Re: MHonArc and multi-byte characters in HTML

[ Refer to 
http://www.xray.mpe.mpg.de/mailing-lists/mhonarc/1998-04/msg00129.html 
  for the history behind this message ]

I just upgraded to v2.5.0b2 and was surprised to find I'm still having the 
same problem (see link above) years later!  Is the "dirty workaround" shown 
below still the best way to solve it?


Koichi Nakatani <nakatani(_at_)konica(_dot_)co(_dot_)jp> writes:

Jason R Mastaler wrote:

&gt;&gt; &gt; ESC$B<i2,ESC(B ESC$BCNI'ESC(B / MORIOKA Tomohiko ...
                   ^
See the unescaped open bracket there?  I don't know enough about
encodings to say whether or not the bracket is specifically legal
there or not, but it doesn't look like legal HTML to me.  My
understanding is that the wilma_striphtml program requires legal HTML
for correct operation.


It is a complicated problem, and I cannot say what should be the right 
solution.
However, I can show you a dirty workaround.
  The following patch will set MSB of Japanese characters, and strip
ESC$B & ESC(B.  This is called EUC-JP character encoding.  In this way,
Japanese characters will not affect wilma.

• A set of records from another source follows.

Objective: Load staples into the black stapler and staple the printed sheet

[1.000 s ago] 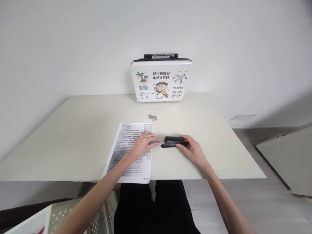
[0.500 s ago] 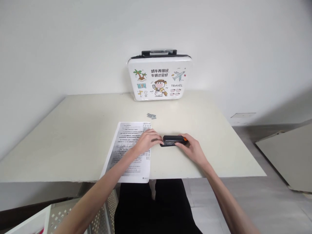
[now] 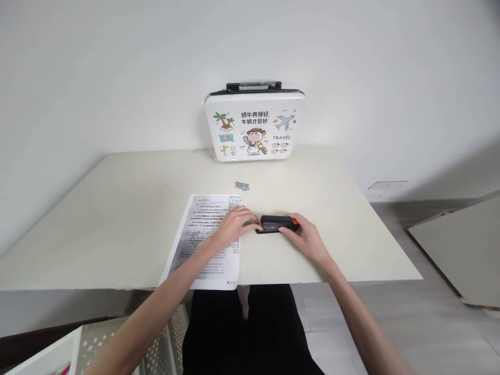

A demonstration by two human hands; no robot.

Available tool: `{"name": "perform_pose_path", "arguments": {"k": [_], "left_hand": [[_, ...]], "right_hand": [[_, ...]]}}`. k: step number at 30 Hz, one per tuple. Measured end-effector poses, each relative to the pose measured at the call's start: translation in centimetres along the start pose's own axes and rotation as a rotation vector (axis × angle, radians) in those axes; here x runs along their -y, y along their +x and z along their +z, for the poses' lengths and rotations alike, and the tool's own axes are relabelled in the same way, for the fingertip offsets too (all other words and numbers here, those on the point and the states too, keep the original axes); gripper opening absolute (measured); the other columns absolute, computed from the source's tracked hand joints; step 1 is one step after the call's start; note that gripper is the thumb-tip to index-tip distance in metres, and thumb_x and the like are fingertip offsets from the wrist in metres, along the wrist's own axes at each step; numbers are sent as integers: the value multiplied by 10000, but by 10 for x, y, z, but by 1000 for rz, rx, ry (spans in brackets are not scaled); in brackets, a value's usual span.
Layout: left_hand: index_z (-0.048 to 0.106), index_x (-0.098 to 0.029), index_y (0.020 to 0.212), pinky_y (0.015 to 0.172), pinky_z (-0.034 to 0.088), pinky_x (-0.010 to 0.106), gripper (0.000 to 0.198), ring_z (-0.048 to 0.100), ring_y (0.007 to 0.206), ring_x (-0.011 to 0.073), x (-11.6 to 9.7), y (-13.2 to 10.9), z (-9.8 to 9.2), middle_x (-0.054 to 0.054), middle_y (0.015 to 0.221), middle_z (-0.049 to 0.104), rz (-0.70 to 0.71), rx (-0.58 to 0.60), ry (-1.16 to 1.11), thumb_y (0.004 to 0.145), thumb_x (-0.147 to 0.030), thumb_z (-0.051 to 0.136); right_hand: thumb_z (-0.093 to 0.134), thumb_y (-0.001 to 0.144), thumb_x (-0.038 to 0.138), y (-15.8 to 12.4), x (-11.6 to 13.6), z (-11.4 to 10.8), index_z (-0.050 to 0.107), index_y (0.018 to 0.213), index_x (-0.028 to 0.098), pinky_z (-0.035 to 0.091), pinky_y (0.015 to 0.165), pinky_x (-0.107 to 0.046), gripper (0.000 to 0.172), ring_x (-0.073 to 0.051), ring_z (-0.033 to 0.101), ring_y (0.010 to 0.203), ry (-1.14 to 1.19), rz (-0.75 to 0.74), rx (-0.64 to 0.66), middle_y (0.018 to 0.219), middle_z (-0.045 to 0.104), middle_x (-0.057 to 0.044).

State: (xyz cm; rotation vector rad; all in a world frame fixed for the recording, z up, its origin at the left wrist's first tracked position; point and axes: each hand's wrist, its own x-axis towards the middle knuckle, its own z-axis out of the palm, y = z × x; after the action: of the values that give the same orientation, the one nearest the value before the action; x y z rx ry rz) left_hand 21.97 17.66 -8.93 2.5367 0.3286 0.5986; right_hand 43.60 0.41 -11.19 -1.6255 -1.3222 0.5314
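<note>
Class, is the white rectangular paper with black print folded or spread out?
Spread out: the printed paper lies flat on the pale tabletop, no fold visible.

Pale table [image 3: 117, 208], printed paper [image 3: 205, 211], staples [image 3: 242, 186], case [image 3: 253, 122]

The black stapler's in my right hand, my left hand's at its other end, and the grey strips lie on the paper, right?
No: in the head view, the grey strips lie on the table, just beyond the paper. The black stapler is in your right hand, with your left hand at its other end.
</note>
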Motion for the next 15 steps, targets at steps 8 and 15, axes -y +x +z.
{"name": "perform_pose_path", "arguments": {"k": [8, 15], "left_hand": [[613, -271, 1356, 1120, 467, 470, 352, 580, 1319, 268, -21, -53, -45, 64, 1375, 660, -186, 65, 164, 1052, -446, 595], [372, -343, 1620, 1278, 302, 533, 689, 259, 1602, 307, -52, -150, -68, 21, 1709, 364, -244, 268, 298, 1017, -593, 593]], "right_hand": [[688, 928, 577, -2, 1, 1, 665, 1174, 231, 554, 921, -427, 426, -286, 690, 1036, -15, 23, -6, 1168, 746, -106], [691, 931, 573, -4, 2, 2, 674, 1176, 238, 548, 943, -422, 416, -283, 686, 1054, 3, 17, 0, 1183, 745, -99]]}}
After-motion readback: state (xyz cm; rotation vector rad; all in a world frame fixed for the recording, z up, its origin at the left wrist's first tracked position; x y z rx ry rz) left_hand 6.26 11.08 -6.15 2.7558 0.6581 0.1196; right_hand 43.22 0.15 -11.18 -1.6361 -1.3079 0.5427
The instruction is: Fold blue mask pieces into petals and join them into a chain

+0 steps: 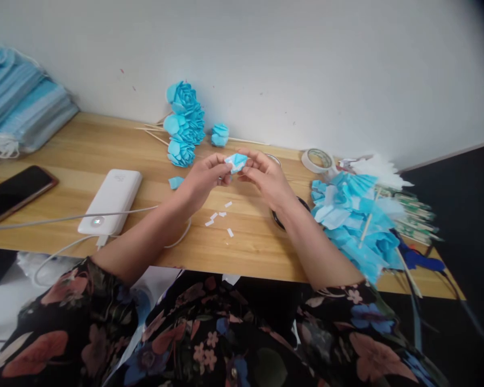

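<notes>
Above the middle of the wooden table, my left hand and my right hand pinch a small folded piece of blue and white fabric from both sides. Both hands are closed on it, fingertips close together. A small blue piece lies just left of my left hand. Below the hands, several tiny white strips are scattered on the wood. Behind them a single blue fabric flower lies on a thin stick, and a bunch of blue flowers on sticks rests against the wall.
A white power bank with a cable and a phone lie at left, below stacked blue face masks. At right are a tape roll, a pile of blue fabric pieces and a blue-handled tool. My right forearm partly covers a black ring.
</notes>
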Available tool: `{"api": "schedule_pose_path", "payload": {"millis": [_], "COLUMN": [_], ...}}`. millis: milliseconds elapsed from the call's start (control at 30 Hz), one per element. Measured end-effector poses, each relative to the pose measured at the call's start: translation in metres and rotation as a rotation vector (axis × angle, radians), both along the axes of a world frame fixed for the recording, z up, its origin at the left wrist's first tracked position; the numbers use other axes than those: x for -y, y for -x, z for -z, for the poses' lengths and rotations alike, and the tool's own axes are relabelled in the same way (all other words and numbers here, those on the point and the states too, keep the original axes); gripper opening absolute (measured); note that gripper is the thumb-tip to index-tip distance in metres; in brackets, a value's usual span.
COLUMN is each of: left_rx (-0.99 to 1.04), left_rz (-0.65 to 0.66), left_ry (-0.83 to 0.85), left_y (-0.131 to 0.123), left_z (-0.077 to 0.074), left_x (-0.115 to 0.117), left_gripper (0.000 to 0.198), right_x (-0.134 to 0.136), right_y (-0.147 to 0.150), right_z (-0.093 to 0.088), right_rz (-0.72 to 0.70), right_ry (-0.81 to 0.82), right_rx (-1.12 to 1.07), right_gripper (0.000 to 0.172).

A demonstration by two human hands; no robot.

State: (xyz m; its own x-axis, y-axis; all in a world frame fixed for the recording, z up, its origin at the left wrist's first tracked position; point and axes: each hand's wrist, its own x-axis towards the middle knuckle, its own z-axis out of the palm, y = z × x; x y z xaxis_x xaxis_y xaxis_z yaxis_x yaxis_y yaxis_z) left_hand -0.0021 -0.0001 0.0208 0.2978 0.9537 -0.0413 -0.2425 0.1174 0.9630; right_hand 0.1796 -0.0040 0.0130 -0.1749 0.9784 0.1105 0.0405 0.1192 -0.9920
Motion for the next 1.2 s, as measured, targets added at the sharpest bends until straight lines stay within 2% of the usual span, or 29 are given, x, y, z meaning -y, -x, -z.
{"api": "schedule_pose_path", "payload": {"millis": [200, 367, 500, 567, 700, 833, 1200], "left_rx": [-0.050, -0.233, -0.333, -0.346, -0.339, -0.314, -0.332], "left_rz": [0.013, 0.047, -0.012, -0.043, -0.090, -0.077, -0.037], "left_ry": [0.073, -0.084, -0.182, -0.194, -0.221, -0.232, -0.235], "left_y": [0.004, 0.004, 0.005, 0.005, 0.005, 0.005, 0.004], "left_z": [0.004, 0.007, 0.011, 0.012, 0.013, 0.014, 0.013], "left_x": [0.004, 0.005, 0.004, 0.003, 0.002, 0.003, 0.004], "left_gripper": [0.020, 0.014, 0.012, 0.011, 0.014, 0.013, 0.011], "right_x": [0.001, 0.007, 0.011, 0.016, 0.028, 0.033, 0.031], "right_y": [-0.004, 0.000, 0.001, 0.001, 0.004, 0.009, 0.009], "right_z": [0.005, 0.013, 0.014, 0.010, 0.002, 0.003, 0.008], "right_rz": [0.048, 0.092, 0.108, 0.170, 0.289, 0.269, 0.300], "right_ry": [-0.127, -0.169, -0.183, -0.234, -0.421, -0.540, -0.532], "right_rx": [0.086, 0.165, 0.183, 0.197, 0.435, 0.669, 0.689], "right_gripper": [0.043, 0.044, 0.039, 0.032, 0.012, 0.014, 0.010]}}
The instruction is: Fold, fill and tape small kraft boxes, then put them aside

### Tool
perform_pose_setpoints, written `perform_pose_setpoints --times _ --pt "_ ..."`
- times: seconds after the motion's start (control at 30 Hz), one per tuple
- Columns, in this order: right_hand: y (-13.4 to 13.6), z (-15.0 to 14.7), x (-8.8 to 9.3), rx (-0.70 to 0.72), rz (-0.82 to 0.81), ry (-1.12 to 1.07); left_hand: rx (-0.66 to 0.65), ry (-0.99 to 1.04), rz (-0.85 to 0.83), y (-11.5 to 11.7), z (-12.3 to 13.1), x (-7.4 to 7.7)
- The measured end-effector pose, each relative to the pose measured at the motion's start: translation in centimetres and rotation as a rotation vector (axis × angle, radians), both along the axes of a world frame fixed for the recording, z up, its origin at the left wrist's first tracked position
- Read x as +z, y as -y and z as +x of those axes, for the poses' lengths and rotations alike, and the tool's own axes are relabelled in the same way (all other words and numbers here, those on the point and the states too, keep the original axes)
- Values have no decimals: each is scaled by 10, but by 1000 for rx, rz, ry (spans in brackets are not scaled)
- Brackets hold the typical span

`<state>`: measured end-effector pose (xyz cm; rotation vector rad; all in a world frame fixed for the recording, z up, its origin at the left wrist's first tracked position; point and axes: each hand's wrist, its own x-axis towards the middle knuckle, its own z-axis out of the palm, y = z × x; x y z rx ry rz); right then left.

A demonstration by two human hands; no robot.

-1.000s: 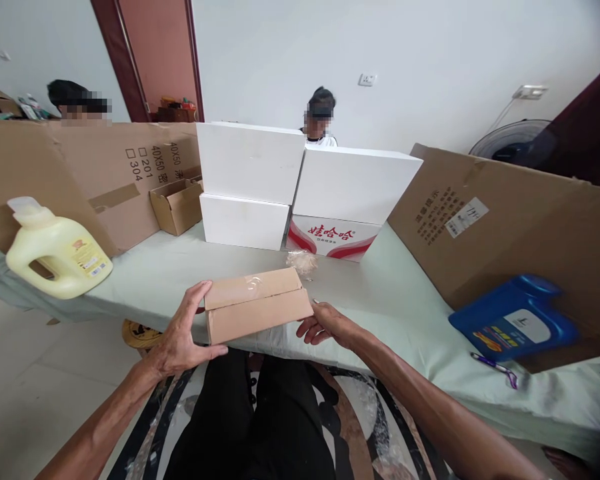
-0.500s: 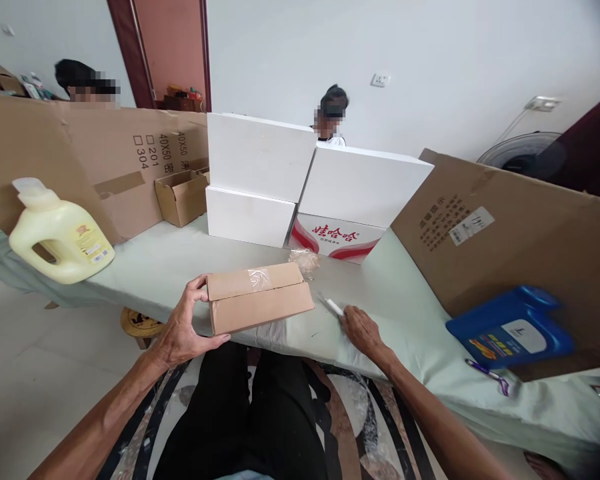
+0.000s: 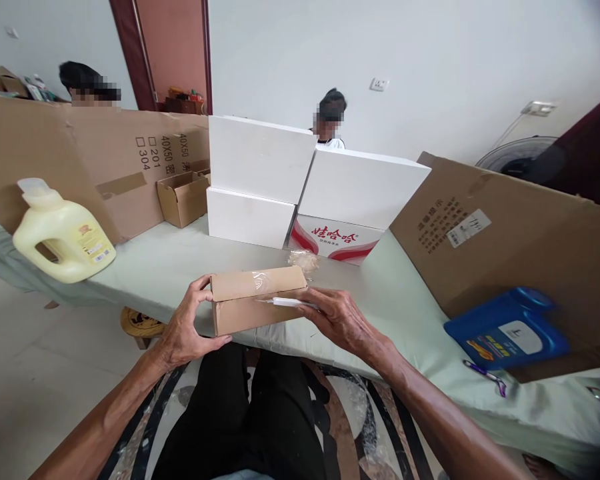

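A small brown cardboard box [image 3: 255, 317] lies near the table's front edge, with clear tape on its upper side. My left hand [image 3: 183, 330] grips its left end, thumb at the lower corner and fingers at the upper one. Over the box's right part, my right hand [image 3: 337, 320] is closed on a thin white tool [image 3: 291, 303], whose narrow tip points left across the box front. Whether the tip touches the cardboard, I cannot tell. Crumpled clear plastic [image 3: 304, 261] sits just behind the box.
White boxes [image 3: 260, 160] are stacked at the back. A pale yellow jug [image 3: 65, 233] stands left, a blue bottle [image 3: 510, 330] and a purple-handled item [image 3: 485, 377] right. Large cardboard panels [image 3: 510, 267] flank the table [image 3: 165, 260]. Two people are beyond.
My right hand has moved left with the white tool, from the bare cloth to over the box's right part. My left hand still holds the box, which has barely shifted.
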<state>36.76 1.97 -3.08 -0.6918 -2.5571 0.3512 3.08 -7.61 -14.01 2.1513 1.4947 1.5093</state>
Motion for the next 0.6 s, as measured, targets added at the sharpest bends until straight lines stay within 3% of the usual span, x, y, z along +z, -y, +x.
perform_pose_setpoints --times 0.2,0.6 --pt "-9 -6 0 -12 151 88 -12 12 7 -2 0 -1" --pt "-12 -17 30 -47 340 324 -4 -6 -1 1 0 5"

diff -urN MHonArc2.2.0/lib/mhtxtplain.pl MHonArc2.2.0-jp0/lib/mhtxtplain.pl
--- MHonArc2.2.0/lib/mhtxtplain.pl      Wed Mar  4 09:12:54 1998
+++ MHonArc2.2.0-euc-jp/lib/mhtxtplain.pl  Fri Mar 20 21:19:12 1998
@@ -174,7 +174,7 @@
 sub jp2022 {
     local(*body) = shift;
     local(@lines) = split(/\r?\n/,$body);
-    local($ret, $ascii_text);
+    local($ret, $ascii_text, $jp_text);
     local($_);

     $ret = "<PRE>\n";
@@ -205,7 +205,7 @@
        # Process Each Segment
        while(1) {
            if (s/^(\033\([BJ])//) { # Single Byte Segment
-               $ret .= $1;
+               # $ret .= $1;
                while(1) {
                    if (s/^([^\033]+)//) {      # ASCII plain text
                        $ascii_text = $1;
@@ -228,10 +228,12 @@
                    }
                }
            } elsif (s/^(\033\$[\(_at_)AB]|\033\$\([CD])//) { # Double Byte 
Segment
-               $ret .= $1;
+               # $ret .= $1;
                while (1) {
                    if (s/^([!-~][!-~]+)//) { # Double Char plain text
-                       $ret .= $1;
+                       $jp_text = $1;
+                       $jp_text =~ tr/\041-\176/\241-\376/;
+                       $ret .= $jp_text;
                    } elsif (s/(\033\.[A-F])//) { # G2 Designate Sequence
                        $ret .= $1;
                    } elsif (s/(\033N[ -^?])//) { # Single Shift Sequence
End of patch.
-- 
Koichi Nakatani
Graphic Arts Center, Konica Corporation